Work to be completed:
Every entry below should be repeated exactly; the pictures should not.

Items from a data source:
.....

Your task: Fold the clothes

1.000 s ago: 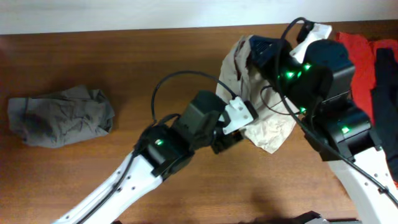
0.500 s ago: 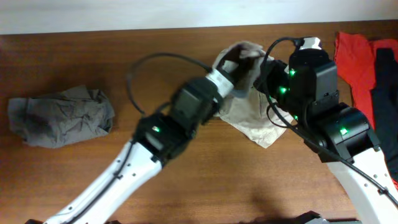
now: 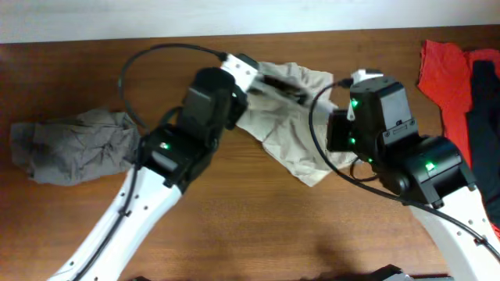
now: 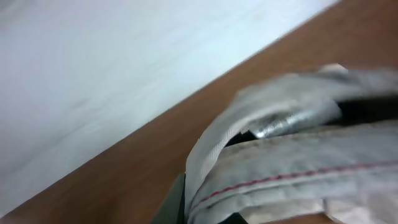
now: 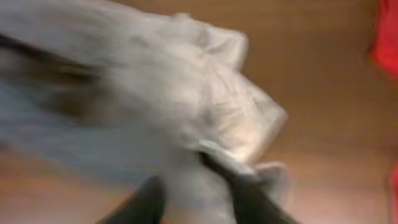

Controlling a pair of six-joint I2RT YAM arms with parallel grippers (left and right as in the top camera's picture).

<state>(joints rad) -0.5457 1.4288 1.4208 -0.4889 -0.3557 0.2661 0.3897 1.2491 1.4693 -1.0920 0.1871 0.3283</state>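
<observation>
Beige shorts [image 3: 289,117] lay rumpled, with no fold made, at the back middle of the table [image 3: 234,226], so you had all the folding left. Your left claw [image 3: 273,78] pinched their far edge. Your right claw [image 5: 183,177] stood spread over a near corner, gripping nothing. The gray garment [image 3: 74,144] at left, and the red garment [image 3: 445,70] and black garment [image 3: 484,101] at right, lay crumpled. Both arms crowded the cloth.

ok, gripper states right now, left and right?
Left gripper: closed on the beige shorts.
Right gripper: open, fingers apart around a fold of the shorts; view blurred.
</observation>
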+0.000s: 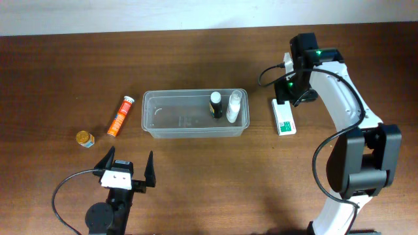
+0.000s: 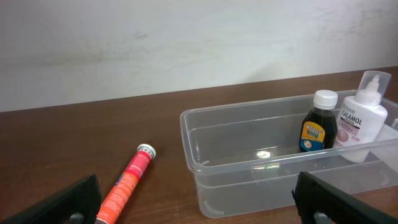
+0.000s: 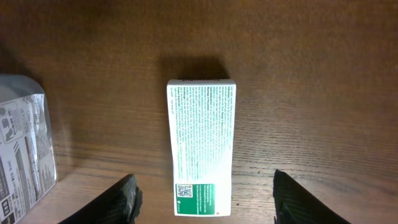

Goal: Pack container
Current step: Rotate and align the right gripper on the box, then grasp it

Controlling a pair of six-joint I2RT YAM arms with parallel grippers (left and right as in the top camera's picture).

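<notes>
The clear plastic container (image 1: pixel 189 114) sits mid-table and holds a dark bottle with a white cap (image 1: pixel 215 105) and a white calamine bottle (image 1: pixel 234 106) at its right end; it also shows in the left wrist view (image 2: pixel 249 149). A white-and-green carton (image 1: pixel 284 118) lies flat to its right, also in the right wrist view (image 3: pixel 201 146). My right gripper (image 3: pixel 202 199) is open above the carton, fingers either side, not touching. My left gripper (image 1: pixel 127 168) is open and empty near the front edge. An orange tube (image 1: pixel 119 115) lies left of the container.
A small round yellow-lidded jar (image 1: pixel 85 138) stands left of the orange tube. The container's corner (image 3: pixel 22 143) shows at the left of the right wrist view. A pale wall lies beyond the table's far edge.
</notes>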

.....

Answer box:
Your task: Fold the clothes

1.000 s ago: 
0.500 s ago: 
now: 
now: 
now: 

Controlling a pair of six-joint I2RT YAM arms with parallel grippers (left and right as in the top camera's picture).

<state>(joints rad) -0.5457 1.4288 1.4208 -0.4889 -0.3557 0.2661 0.3897 1.2491 1.4693 -1.0920 0.1871 0.3283</state>
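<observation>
Beige shorts [image 3: 289,117] lay rumpled, with no fold made, at the back middle of the table [image 3: 234,226], so you had all the folding left. Your left claw [image 3: 273,78] pinched their far edge. Your right claw [image 5: 183,177] stood spread over a near corner, gripping nothing. The gray garment [image 3: 74,144] at left, and the red garment [image 3: 445,70] and black garment [image 3: 484,101] at right, lay crumpled. Both arms crowded the cloth.

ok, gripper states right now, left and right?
Left gripper: closed on the beige shorts.
Right gripper: open, fingers apart around a fold of the shorts; view blurred.
</observation>
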+0.000s: 
+0.000s: 
+0.000s: 

Goal: Pack container
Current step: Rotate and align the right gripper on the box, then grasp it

Controlling a pair of six-joint I2RT YAM arms with parallel grippers (left and right as in the top camera's picture).

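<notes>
The clear plastic container (image 1: pixel 189 114) sits mid-table and holds a dark bottle with a white cap (image 1: pixel 215 105) and a white calamine bottle (image 1: pixel 234 106) at its right end; it also shows in the left wrist view (image 2: pixel 249 149). A white-and-green carton (image 1: pixel 284 118) lies flat to its right, also in the right wrist view (image 3: pixel 201 146). My right gripper (image 3: pixel 202 199) is open above the carton, fingers either side, not touching. My left gripper (image 1: pixel 127 168) is open and empty near the front edge. An orange tube (image 1: pixel 119 115) lies left of the container.
A small round yellow-lidded jar (image 1: pixel 85 138) stands left of the orange tube. The container's corner (image 3: pixel 22 143) shows at the left of the right wrist view. A pale wall lies beyond the table's far edge.
</notes>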

The output contains nothing further.